TASK TO COMPLETE: Please copy every record below exactly, but leave the pictures out.
(RECORD SET)
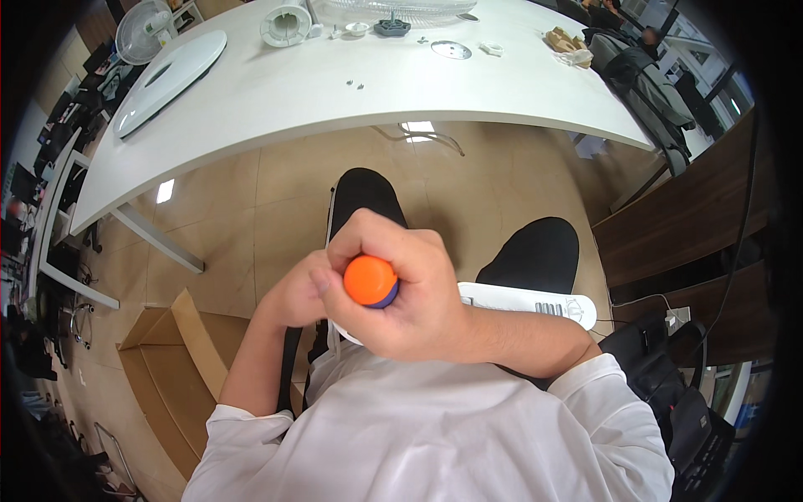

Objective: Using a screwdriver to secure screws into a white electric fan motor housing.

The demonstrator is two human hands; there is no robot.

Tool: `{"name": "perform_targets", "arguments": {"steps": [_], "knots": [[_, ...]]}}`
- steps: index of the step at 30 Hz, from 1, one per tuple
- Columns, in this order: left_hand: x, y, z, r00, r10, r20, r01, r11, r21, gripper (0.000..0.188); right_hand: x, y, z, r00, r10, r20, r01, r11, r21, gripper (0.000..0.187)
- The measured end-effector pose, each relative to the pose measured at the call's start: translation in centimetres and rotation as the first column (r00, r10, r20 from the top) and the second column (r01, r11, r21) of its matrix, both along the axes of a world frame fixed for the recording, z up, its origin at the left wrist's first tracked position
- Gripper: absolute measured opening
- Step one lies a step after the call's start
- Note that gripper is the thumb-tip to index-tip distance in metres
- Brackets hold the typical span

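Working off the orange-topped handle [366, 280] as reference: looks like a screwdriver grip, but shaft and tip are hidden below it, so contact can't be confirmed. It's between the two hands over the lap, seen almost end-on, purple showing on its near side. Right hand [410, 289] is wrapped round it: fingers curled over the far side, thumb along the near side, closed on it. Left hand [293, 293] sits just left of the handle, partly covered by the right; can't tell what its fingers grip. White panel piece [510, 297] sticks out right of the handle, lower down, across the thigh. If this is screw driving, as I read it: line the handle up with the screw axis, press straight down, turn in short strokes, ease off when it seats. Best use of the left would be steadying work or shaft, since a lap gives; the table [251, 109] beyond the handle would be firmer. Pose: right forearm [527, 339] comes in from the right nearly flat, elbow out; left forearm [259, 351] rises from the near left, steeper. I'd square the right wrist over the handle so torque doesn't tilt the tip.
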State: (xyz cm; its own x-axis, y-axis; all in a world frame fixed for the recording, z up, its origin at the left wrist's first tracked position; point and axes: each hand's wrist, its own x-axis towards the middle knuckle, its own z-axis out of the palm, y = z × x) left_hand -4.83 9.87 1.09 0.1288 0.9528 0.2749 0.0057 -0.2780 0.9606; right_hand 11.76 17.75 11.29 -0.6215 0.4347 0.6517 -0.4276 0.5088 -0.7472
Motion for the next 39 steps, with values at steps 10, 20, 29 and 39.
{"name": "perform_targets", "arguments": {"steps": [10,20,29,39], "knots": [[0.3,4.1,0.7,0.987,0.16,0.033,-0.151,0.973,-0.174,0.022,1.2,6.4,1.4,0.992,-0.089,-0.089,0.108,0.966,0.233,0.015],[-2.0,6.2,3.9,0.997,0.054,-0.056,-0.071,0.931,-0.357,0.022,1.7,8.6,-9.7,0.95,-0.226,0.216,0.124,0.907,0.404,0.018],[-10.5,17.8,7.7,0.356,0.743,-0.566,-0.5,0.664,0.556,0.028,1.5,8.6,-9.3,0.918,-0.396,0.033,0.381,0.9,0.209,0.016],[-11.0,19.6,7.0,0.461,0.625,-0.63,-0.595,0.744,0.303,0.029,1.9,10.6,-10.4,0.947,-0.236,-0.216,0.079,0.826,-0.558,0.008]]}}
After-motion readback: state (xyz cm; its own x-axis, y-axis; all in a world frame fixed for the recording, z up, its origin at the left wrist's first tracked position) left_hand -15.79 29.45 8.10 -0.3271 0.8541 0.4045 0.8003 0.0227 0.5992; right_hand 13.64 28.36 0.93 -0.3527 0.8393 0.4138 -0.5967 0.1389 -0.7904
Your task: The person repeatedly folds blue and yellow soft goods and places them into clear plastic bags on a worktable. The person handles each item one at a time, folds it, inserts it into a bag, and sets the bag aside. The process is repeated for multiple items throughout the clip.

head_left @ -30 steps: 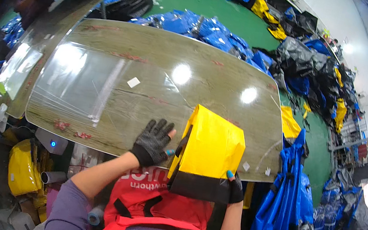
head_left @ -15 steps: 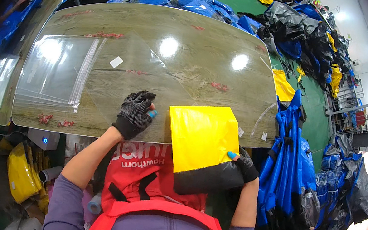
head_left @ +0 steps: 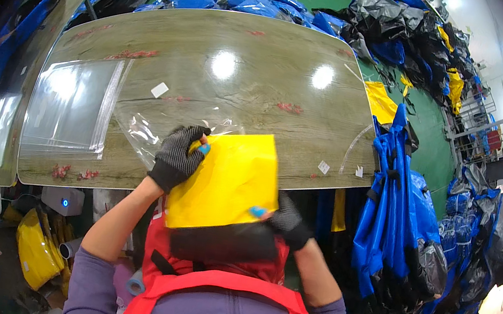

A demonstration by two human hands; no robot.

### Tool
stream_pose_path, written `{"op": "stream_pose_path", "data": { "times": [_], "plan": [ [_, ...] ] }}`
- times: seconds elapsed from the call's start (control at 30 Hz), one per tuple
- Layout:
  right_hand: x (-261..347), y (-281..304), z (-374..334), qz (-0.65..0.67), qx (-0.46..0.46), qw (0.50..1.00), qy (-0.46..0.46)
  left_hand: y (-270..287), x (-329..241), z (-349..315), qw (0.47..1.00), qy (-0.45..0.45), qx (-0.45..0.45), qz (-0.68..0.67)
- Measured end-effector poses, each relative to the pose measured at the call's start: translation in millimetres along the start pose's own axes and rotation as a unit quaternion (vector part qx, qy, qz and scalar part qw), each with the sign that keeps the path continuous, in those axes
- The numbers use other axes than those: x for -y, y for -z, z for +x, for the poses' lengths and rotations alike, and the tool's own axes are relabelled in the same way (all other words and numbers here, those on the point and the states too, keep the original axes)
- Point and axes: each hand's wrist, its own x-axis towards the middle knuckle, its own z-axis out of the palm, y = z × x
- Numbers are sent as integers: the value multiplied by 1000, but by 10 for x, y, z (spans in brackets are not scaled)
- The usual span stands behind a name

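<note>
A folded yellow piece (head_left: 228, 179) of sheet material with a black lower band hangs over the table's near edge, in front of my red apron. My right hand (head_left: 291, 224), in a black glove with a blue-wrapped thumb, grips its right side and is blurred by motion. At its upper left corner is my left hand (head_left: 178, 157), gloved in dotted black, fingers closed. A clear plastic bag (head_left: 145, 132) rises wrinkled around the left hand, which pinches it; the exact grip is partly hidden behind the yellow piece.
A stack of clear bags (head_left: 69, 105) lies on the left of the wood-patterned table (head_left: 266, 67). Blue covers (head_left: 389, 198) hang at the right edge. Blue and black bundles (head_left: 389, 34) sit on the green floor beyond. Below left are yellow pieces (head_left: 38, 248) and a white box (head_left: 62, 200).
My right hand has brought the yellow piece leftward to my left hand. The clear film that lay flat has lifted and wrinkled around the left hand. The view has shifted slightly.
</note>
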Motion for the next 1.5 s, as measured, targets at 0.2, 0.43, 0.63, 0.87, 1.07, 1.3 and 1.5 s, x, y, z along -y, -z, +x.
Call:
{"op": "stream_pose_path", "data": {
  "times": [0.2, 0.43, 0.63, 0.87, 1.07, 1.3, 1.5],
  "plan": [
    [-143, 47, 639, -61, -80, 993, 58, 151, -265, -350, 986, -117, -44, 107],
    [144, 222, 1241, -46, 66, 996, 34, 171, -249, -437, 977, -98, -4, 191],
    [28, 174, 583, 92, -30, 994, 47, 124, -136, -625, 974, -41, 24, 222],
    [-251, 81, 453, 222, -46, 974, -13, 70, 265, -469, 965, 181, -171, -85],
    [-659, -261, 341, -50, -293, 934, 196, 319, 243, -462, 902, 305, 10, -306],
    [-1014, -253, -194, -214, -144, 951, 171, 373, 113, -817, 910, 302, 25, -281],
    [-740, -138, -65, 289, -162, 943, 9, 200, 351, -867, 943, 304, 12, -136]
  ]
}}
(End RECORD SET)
SOLUTION FOR THIS PROBLEM:
Objective: Using a screwdriver to secure screws into a white electric fan motor housing.

The demonstrator is two human hands; there is no robot.

Tool: `{"name": "perform_targets", "arguments": {"steps": [_], "knots": [[_, ...]]}}`
- steps: index of the step at 30 Hz, from 1, one per tuple
- Columns, in this order: left_hand: x, y, z, r00, r10, r20, r01, r11, r21, gripper (0.000..0.188); right_hand: x, y, z, r00, r10, r20, r01, r11, r21, gripper (0.000..0.187)
- The measured end-effector pose, each relative to the pose measured at the call's start: translation in centimetres and rotation as the first column (r00, r10, r20 from the top) and the second column (r01, r11, r21) of its matrix, both along the axes of a world frame fixed for the recording, z up, its origin at the left wrist's first tracked position
- Gripper: absolute measured opening
- Step one lies a step after the call's start
- Note that gripper is the thumb-tip to index-tip distance in metres
- Brackets hold the typical span

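Working off the orange-topped handle [366, 280] as reference: looks like a screwdriver grip, but shaft and tip are hidden below it, so contact can't be confirmed. It's between the two hands over the lap, seen almost end-on, purple showing on its near side. Right hand [410, 289] is wrapped round it: fingers curled over the far side, thumb along the near side, closed on it. Left hand [293, 293] sits just left of the handle, partly covered by the right; can't tell what its fingers grip. White panel piece [510, 297] sticks out right of the handle, lower down, across the thigh. If this is screw driving, as I read it: line the handle up with the screw axis, press straight down, turn in short strokes, ease off when it seats. Best use of the left would be steadying work or shaft, since a lap gives; the table [251, 109] beyond the handle would be firmer. Pose: right forearm [527, 339] comes in from the right nearly flat, elbow out; left forearm [259, 351] rises from the near left, steeper. I'd square the right wrist over the handle so torque doesn't tilt the tip.
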State: (xyz cm; its own x-axis, y-axis; all in a world frame fixed for the recording, z up, its origin at the left wrist's first tracked position; point and axes: each hand's wrist, its own x-axis towards the middle knuckle, its own z-axis out of the palm, y = z × x) left_hand -4.83 9.87 1.09 0.1288 0.9528 0.2749 0.0057 -0.2780 0.9606; right_hand 11.76 17.75 11.29 -0.6215 0.4347 0.6517 -0.4276 0.5088 -0.7472
Motion for the next 39 steps, with values at steps 10, 20, 29 and 39.
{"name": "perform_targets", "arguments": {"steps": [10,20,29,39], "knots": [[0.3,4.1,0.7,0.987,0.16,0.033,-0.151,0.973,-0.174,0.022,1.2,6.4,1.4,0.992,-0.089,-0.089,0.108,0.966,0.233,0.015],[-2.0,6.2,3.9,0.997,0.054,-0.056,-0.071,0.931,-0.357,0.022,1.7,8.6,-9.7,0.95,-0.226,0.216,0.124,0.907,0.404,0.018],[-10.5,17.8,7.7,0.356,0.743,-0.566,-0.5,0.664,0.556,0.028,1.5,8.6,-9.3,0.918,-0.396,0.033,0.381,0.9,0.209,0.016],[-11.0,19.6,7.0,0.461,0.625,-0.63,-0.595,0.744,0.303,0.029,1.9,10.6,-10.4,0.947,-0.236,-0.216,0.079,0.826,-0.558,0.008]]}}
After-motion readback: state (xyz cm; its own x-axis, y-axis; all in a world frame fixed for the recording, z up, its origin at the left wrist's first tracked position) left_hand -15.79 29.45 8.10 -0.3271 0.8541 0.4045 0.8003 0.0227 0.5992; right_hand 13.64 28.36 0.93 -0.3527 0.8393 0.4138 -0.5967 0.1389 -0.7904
Your task: The person repeatedly folds blue and yellow soft goods and places them into clear plastic bags on a worktable. The person handles each item one at a time, folds it, inserts it into a bag, and sets the bag aside. The process is repeated for multiple items throughout the clip.

head_left @ -30 steps: 
head_left @ -15 steps: 
head_left @ +0 steps: 

A demonstration by two human hands; no robot.

### Tool
stream_pose_path, written `{"op": "stream_pose_path", "data": { "times": [_], "plan": [ [_, ...] ] }}`
- times: seconds elapsed from the call's start (control at 30 Hz), one per tuple
- Layout:
  right_hand: x (-261..347), y (-281..304), z (-374..334), qz (-0.65..0.67), qx (-0.46..0.46), qw (0.50..1.00), qy (-0.46..0.46)
  left_hand: y (-270..287), x (-329..241), z (-349..315), qw (0.47..1.00), qy (-0.45..0.45), qx (-0.45..0.45), qz (-0.68..0.67)
- Measured end-effector poses, each relative to the pose measured at the call's start: translation in millimetres along the start pose's own axes and rotation as a unit quaternion (vector part qx, qy, qz and scalar part qw), each with the sign that keeps the path continuous, in those axes
- The numbers use other axes than those: x for -y, y for -z, z for +x, for the poses' lengths and rotations alike, and the tool's own axes are relabelled in the same way (all other words and numbers here, those on the point and the states too, keep the original axes)
- Point and axes: each hand's wrist, its own x-axis towards the middle knuckle, its own z-axis out of the palm, y = z × x
- Numbers are sent as integers: the value multiplied by 1000, but by 10 for x, y, z (spans in brackets are not scaled)
- The usual span stands behind a name

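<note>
A folded yellow piece (head_left: 228, 179) of sheet material with a black lower band hangs over the table's near edge, in front of my red apron. My right hand (head_left: 291, 224), in a black glove with a blue-wrapped thumb, grips its right side and is blurred by motion. At its upper left corner is my left hand (head_left: 178, 157), gloved in dotted black, fingers closed. A clear plastic bag (head_left: 145, 132) rises wrinkled around the left hand, which pinches it; the exact grip is partly hidden behind the yellow piece.
A stack of clear bags (head_left: 69, 105) lies on the left of the wood-patterned table (head_left: 266, 67). Blue covers (head_left: 389, 198) hang at the right edge. Blue and black bundles (head_left: 389, 34) sit on the green floor beyond. Below left are yellow pieces (head_left: 38, 248) and a white box (head_left: 62, 200).
My right hand has brought the yellow piece leftward to my left hand. The clear film that lay flat has lifted and wrinkled around the left hand. The view has shifted slightly.
</note>
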Motion for the next 1.5 s, as measured, targets at 0.2, 0.43, 0.63, 0.87, 1.07, 1.3 and 1.5 s, x, y, z along -y, -z, +x.
Call:
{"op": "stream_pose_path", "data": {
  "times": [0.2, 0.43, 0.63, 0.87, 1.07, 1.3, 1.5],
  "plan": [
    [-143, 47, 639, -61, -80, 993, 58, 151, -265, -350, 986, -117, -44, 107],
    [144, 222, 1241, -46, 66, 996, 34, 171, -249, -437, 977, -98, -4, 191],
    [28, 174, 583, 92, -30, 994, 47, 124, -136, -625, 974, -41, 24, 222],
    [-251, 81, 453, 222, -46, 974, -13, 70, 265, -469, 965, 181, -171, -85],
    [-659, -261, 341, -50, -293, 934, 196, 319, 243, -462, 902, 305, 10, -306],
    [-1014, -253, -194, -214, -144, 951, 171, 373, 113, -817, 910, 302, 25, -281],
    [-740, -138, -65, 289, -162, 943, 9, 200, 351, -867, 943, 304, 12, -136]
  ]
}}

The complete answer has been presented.